DATA SECTION:
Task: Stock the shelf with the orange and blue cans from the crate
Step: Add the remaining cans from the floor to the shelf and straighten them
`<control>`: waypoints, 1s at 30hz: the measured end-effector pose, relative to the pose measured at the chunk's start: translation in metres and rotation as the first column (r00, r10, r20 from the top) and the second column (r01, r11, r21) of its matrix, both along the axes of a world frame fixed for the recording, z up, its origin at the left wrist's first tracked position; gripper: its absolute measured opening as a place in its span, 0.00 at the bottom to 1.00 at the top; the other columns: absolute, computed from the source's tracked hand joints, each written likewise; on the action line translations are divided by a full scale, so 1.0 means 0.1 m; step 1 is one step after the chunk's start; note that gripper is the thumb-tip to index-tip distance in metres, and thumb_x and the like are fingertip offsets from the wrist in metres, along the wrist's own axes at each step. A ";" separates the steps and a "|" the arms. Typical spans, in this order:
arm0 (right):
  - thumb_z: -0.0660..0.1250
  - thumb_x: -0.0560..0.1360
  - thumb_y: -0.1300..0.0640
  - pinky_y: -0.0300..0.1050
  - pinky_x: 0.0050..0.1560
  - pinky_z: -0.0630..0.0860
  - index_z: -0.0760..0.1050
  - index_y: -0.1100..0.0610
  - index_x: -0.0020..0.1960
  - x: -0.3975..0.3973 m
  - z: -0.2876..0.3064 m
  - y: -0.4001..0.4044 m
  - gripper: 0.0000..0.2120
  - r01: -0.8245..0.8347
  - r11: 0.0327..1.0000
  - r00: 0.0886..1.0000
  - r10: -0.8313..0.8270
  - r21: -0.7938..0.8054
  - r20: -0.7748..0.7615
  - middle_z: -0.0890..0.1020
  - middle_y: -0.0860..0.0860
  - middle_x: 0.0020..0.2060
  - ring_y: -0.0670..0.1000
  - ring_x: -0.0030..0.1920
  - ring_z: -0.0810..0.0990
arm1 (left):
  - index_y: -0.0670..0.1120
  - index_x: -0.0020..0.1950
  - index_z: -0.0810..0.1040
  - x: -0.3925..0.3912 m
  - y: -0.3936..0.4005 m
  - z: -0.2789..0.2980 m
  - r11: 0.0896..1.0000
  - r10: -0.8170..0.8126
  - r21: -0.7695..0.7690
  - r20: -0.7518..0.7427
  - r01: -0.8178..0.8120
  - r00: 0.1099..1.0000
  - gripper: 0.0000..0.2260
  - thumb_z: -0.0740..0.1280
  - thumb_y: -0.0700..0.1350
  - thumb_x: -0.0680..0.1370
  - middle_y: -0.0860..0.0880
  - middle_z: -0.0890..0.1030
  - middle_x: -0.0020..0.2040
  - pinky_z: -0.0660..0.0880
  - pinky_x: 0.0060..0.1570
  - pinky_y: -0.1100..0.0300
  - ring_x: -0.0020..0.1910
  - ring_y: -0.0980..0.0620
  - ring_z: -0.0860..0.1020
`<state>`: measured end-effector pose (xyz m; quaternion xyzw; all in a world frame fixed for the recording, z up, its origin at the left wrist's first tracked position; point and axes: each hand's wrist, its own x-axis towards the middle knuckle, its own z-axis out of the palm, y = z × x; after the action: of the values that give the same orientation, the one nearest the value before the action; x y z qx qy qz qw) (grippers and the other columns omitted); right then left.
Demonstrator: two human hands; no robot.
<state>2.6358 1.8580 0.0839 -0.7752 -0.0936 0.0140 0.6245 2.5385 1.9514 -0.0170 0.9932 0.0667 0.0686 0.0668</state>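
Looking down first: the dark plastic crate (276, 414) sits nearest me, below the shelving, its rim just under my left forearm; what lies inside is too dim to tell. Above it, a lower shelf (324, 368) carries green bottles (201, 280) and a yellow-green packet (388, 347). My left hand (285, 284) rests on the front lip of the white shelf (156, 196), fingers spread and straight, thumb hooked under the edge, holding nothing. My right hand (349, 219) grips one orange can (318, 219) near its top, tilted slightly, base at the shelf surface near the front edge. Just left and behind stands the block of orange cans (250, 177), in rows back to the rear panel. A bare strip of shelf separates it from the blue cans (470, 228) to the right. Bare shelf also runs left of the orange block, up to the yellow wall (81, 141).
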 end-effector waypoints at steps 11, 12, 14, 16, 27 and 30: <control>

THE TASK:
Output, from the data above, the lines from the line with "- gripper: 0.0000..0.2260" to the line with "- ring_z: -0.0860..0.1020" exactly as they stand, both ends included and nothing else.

EXERCISE RESPONSE:
  - gripper: 0.0000..0.2260
  - thumb_z: -0.0740..0.1280
  - thumb_y: -0.0700..0.1350
  - thumb_x: -0.0680..0.1370
  - middle_y: -0.0860..0.0880
  - middle_z: -0.0890..0.1030
  - middle_x: -0.0020..0.2040
  - pinky_z: -0.0660..0.0880
  - pinky_x: 0.0060..0.1570
  - pinky_y: -0.1100..0.0300
  - ring_x: -0.0020..0.1910
  - ring_y: -0.0980..0.0620
  - ring_z: -0.0860..0.1020

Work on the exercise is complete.